→ Goal of the exercise: Word for word, give the data again without its pictures.

→ Raw data:

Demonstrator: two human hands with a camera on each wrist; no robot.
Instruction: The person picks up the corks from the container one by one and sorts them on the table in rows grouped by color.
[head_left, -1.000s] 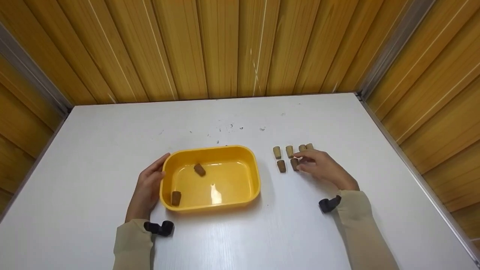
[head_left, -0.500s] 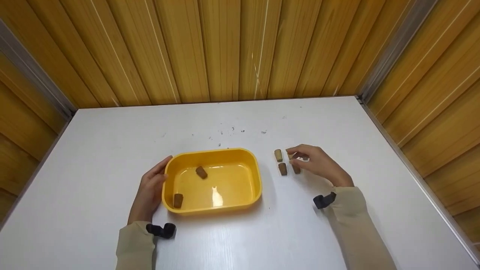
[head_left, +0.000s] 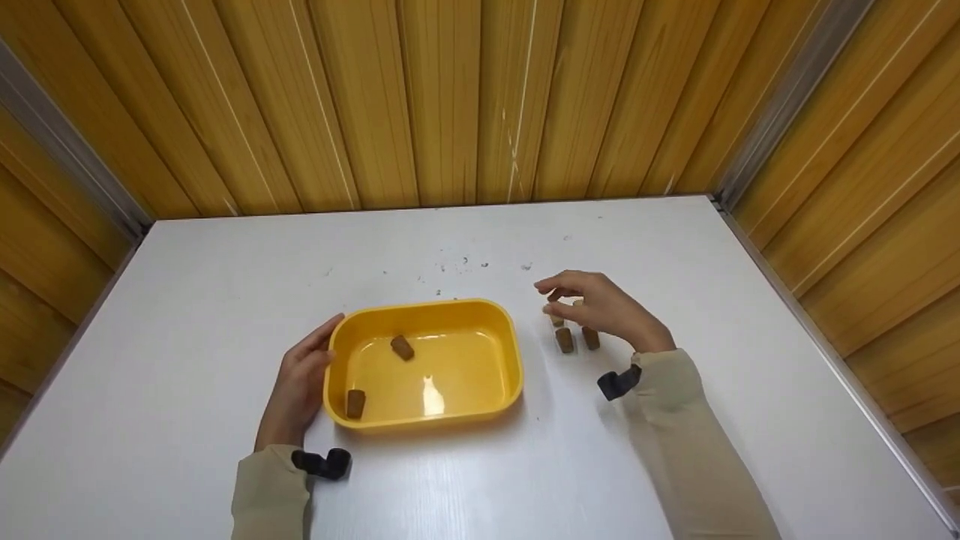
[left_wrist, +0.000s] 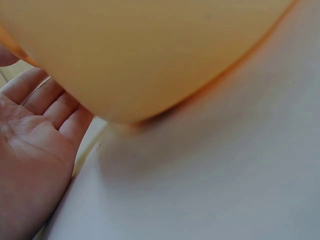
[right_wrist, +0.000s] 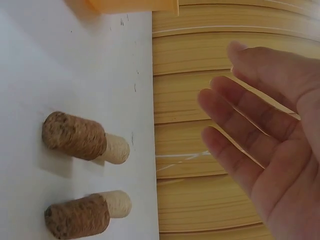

→ Exercise output:
Demonstrator: two human hands with a camera on each wrist; no robot.
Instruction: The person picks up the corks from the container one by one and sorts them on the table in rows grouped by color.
[head_left, -1.000s] 
[head_left, -0.500s] 
[head_left, +0.000s] 
[left_wrist, +0.000s] 
[right_wrist, +0.000s] 

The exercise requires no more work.